Still, the ambition was there, the aerial battles look like Cloud Pirates but way more chaotic, and absolutely needed a lot of work, as the airships felt weightless, physics be damned. While on foot, Ascent: Infinite Realm doesn’t seem to evolve on the acclaimed TERA action combat system, instead feeling dull and unexciting. Maybe the fun begins when you reach the endgame and its Realm versus Realm PvP, right?
I’m being too critical of Ascent: Infinite Realm, but I admit that we have been treated to a very early, very rough build. Showing this game so soon probably harmed it in more ways than one, and it clearly needed more time to fully shine. I’m guessing that Bluehole still has a lot of work to do before a proper, polished version is ready for beta.
Moonlight Blade is one of several fantasy martial arts games coming from Eastern developers. This one hails from China, more specifically from Tencent, the gigantic corporation that seems to have a tight grip on everything, from League of Legends’ Riot Games to Path of Exile’s Grinding Gear Games.
As for Moonlight Blade, it’s been around for a while in Korea and China, featuring a world that is said to be 18 times larger than Skyrim. While it won’t win any awards for originality, Moonlight Blade looks good, sometimes truly great, and those flying skills have to be seen to be believed.
After a couple of years of uncertainty, Nexon has unofficially confirmed – twice – that Moonlight Blade is indeed getting an English release. Even if this isn’t in anyone’s top MMORPG list, it is definitely worth looking into.
Is Dual Universe trying to go where No Man’s Sky has gone before? This is the kind of game that seems too good to be true, and we know what usually happens with that, right? However, maybe French developer Novaquark really knows what they are doing.
The way that it is shaping up, this sci-fi MMORPG could turn out to be the perfect mix of Minecraft and EVE Online. There is a scale to Dual Universe, an ambition that seems unrivaled and a game that will only prosper if one thing happens – a big… no, a galactic player base is willing to populate the game and build the civilization that this single-shard sandbox MMORPG needs and hopefully deserves.
Dual Universe is an intimidating game. It could fail in so many ways, and it could also never be feature-complete, judging by the scope of it. With a roadmap to be strictly followed and a release planned for the second half of 2020, maybe we will in fact get to explore this brave new world. We only have to build it first.
Ashes of Creation
Ashes of Creation may look like your classic high fantasy MMORPG, but there is much more to it, at least in theory. The idea of an experience where every player will live something entirely different is extremely appealing. Depending on the actions of the players, the population size and other aspects, the dynamic game world will change and unlock new quests. The AI is also said to be adaptive, with the same creature reacting differently according to the player.
It almost sounds too good, right? In fact, it reminds me a lot of this game called EverQuest Next, which also had some revolutionary plans for its AI and world building, and where is it now? Exactly, canceled without ever showing a hint of what was promised, unless we include the failed Landmark in the equation.

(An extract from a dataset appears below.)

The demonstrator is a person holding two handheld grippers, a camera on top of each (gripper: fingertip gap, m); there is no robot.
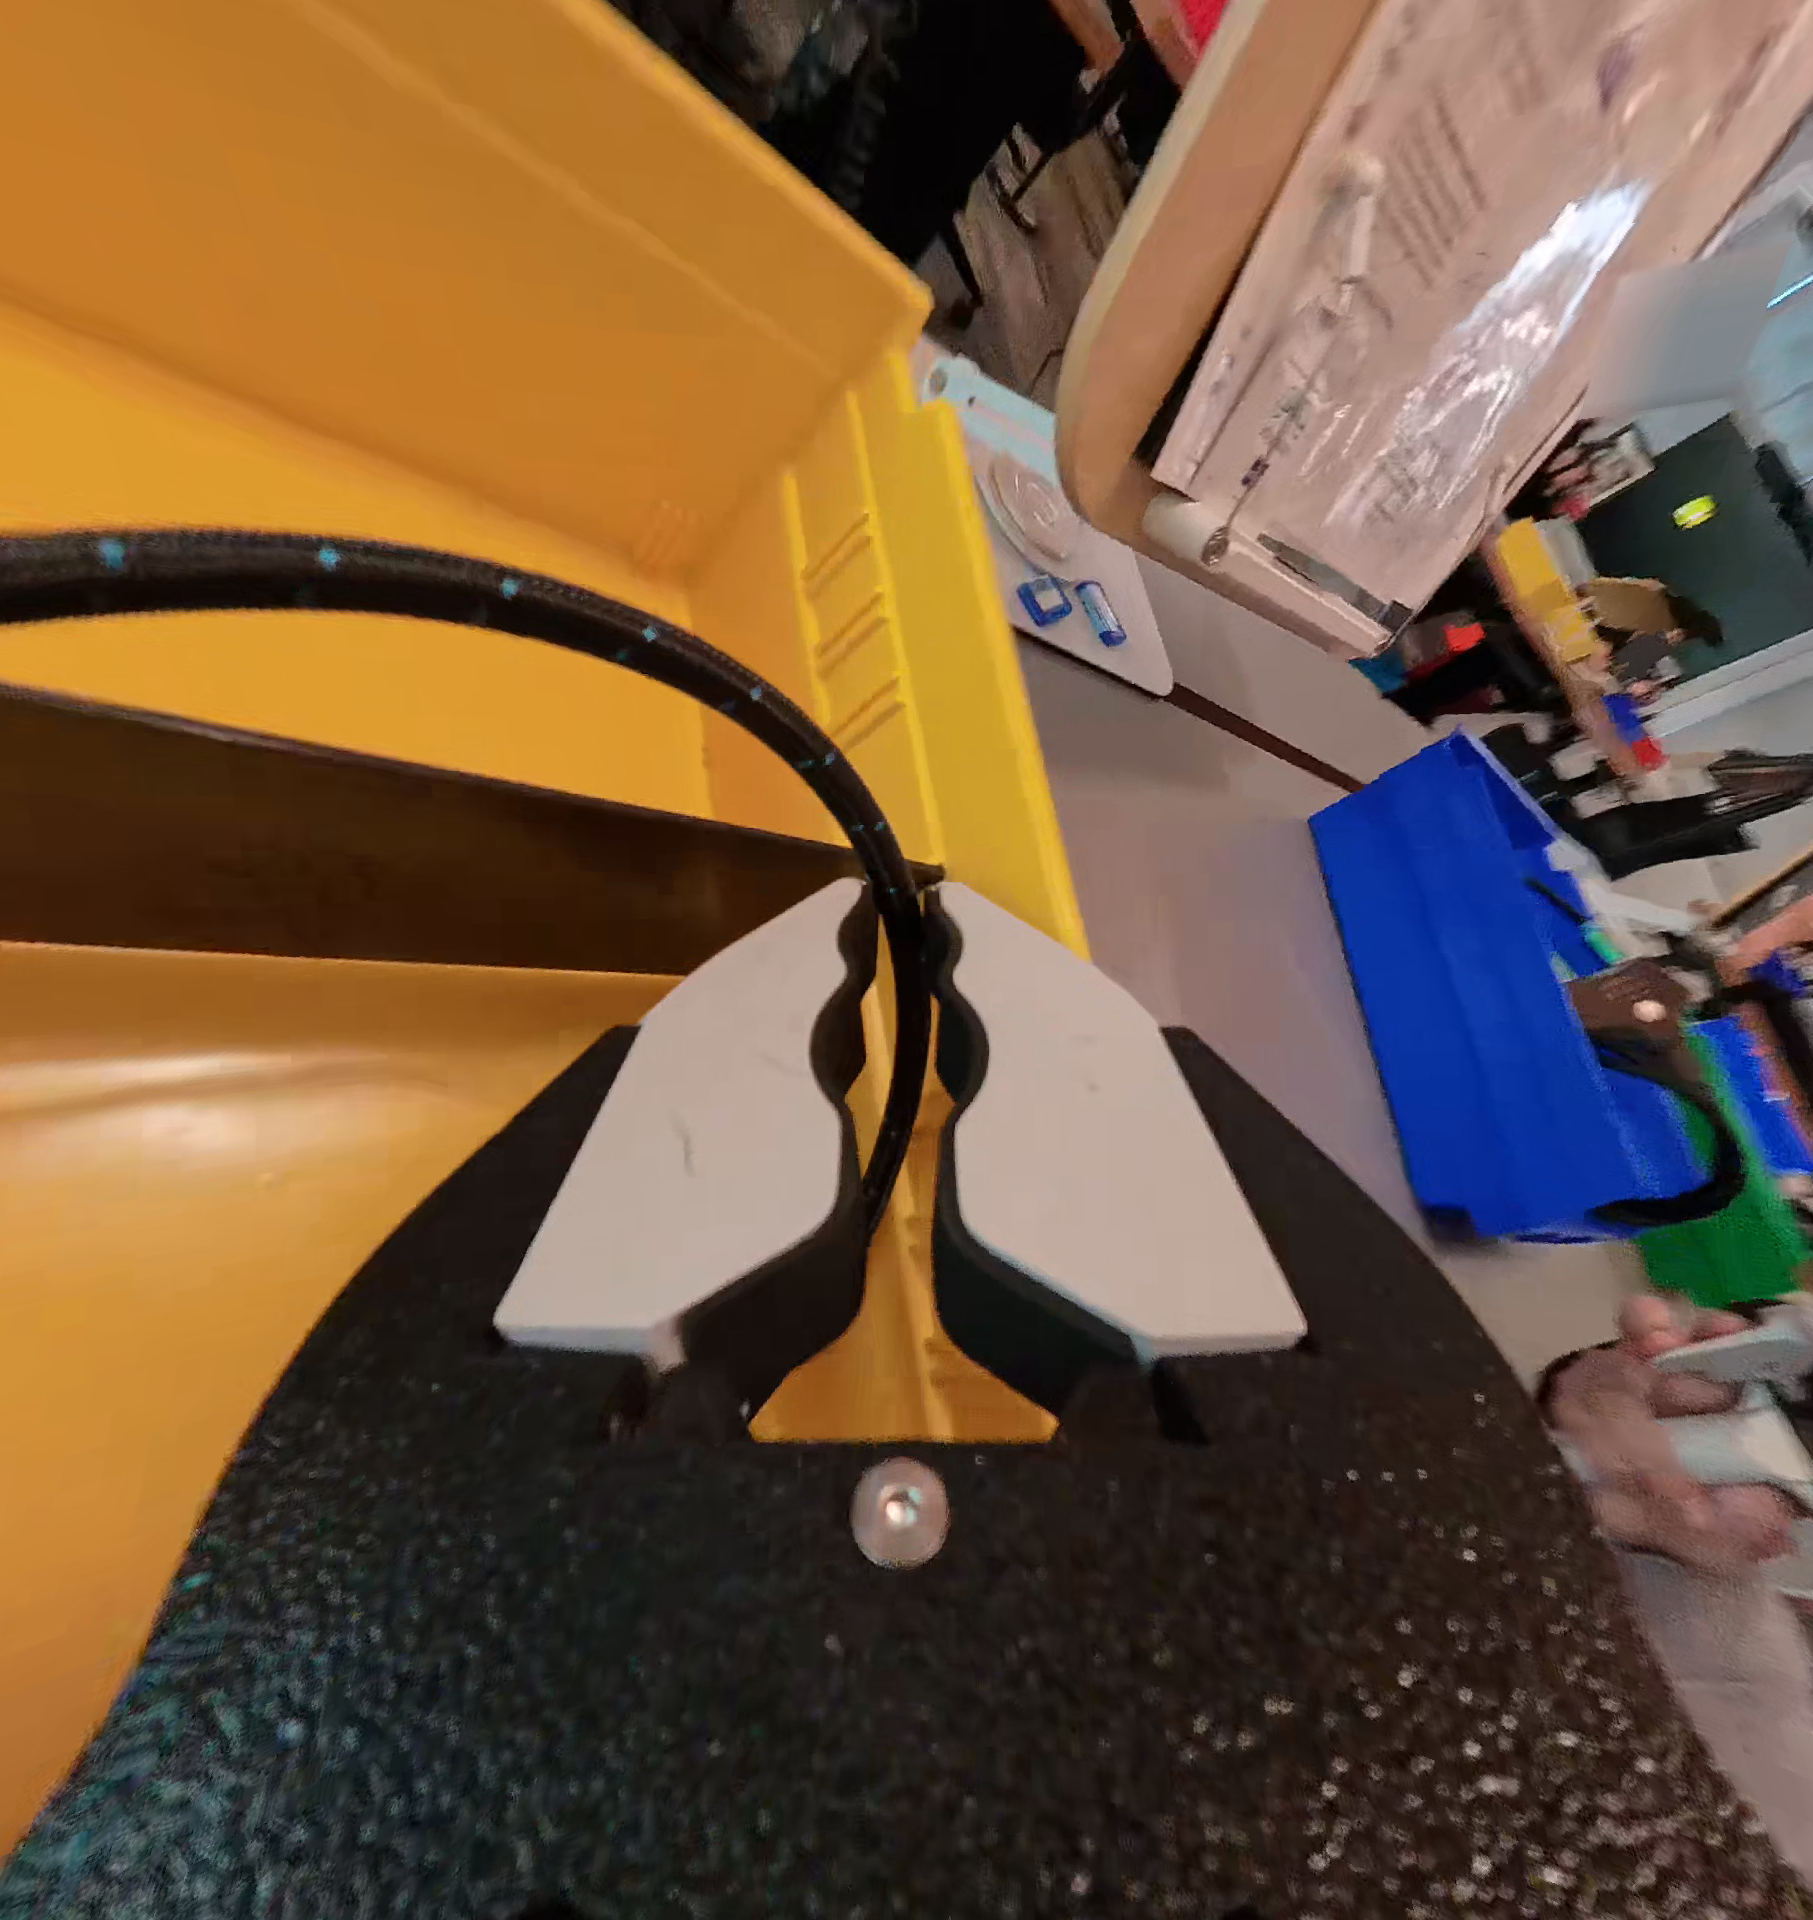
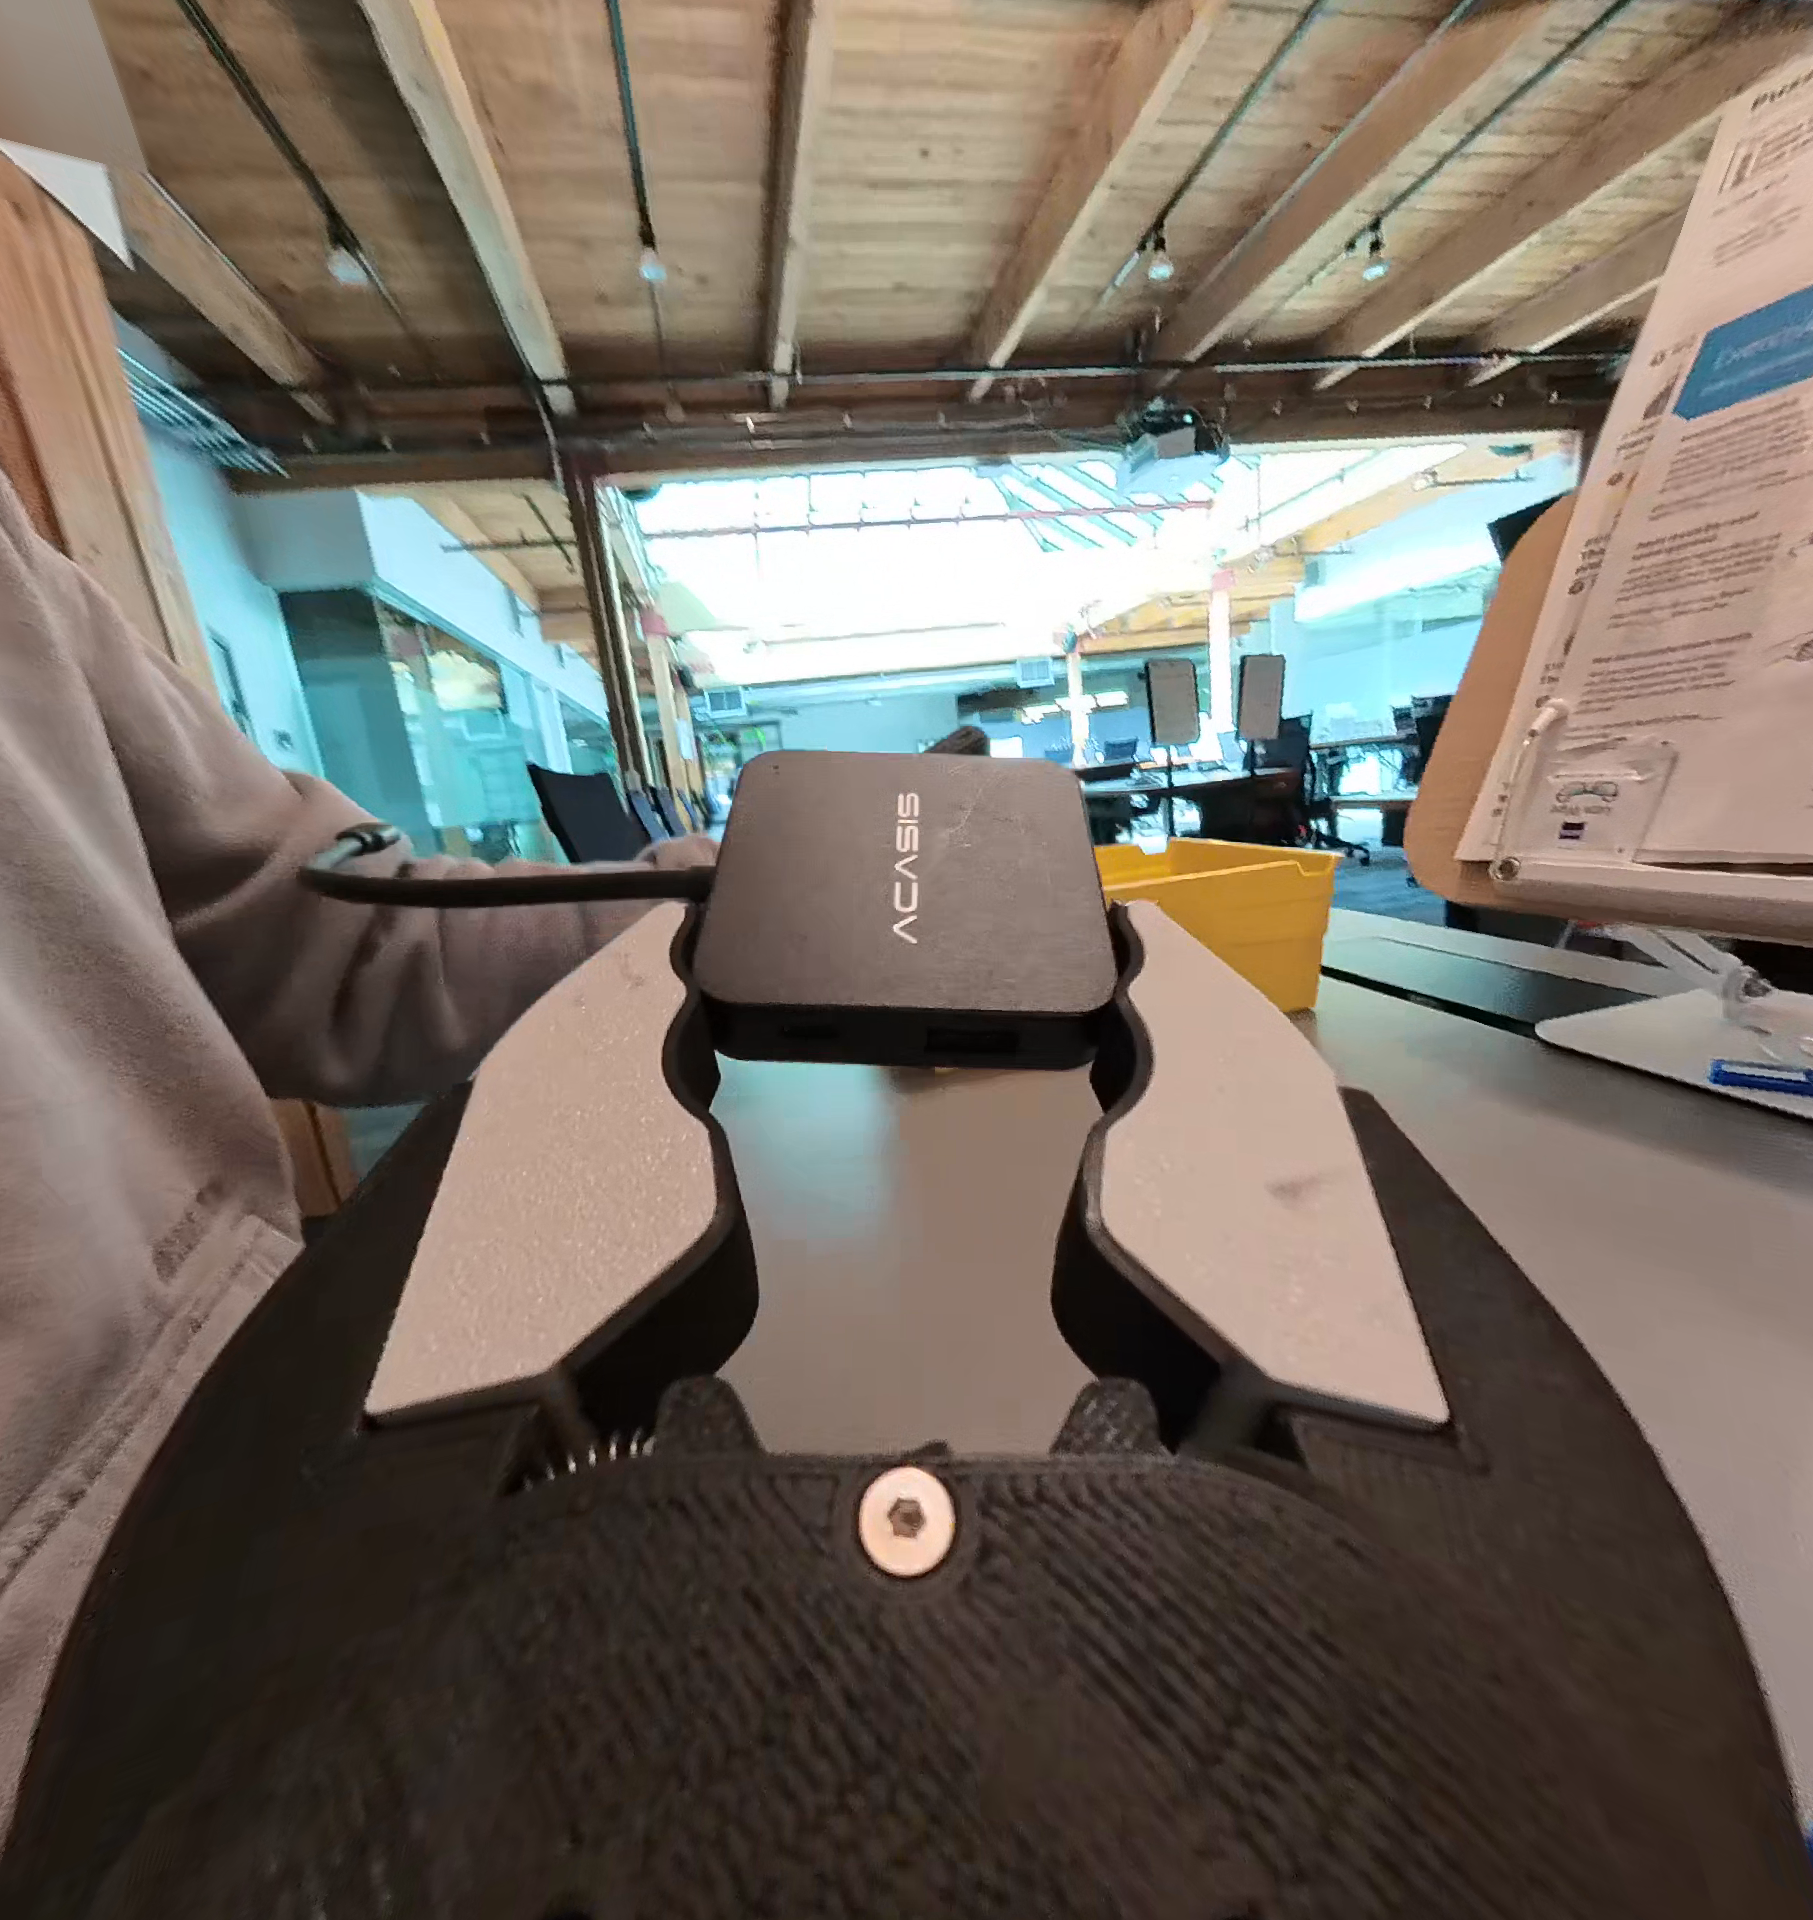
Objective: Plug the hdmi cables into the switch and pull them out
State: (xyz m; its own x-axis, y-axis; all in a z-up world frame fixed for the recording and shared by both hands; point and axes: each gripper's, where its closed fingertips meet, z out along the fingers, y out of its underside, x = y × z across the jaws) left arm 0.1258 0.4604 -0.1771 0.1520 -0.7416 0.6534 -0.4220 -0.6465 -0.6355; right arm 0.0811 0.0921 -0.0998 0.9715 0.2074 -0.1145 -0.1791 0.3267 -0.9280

You can easily tell that I am a little wary of Ashes of Creation, and selling a $375.00 Founder’s Pack makes me question if everyone is rich except for me. With a monthly subscription fee of $15, it really needs to be special to motivate players to stick around for long. The release is scheduled to happen before 2020, but this game has a lot to prove if it plans on living up to its developer’s claims.
These are 10 exciting MMOs that are yet to be released, most likely a couple of years away from launch, or even beta. However, it’s hard to forget about them and the incredible potential that they hold. If you had to pick only one game from this list, what would it be?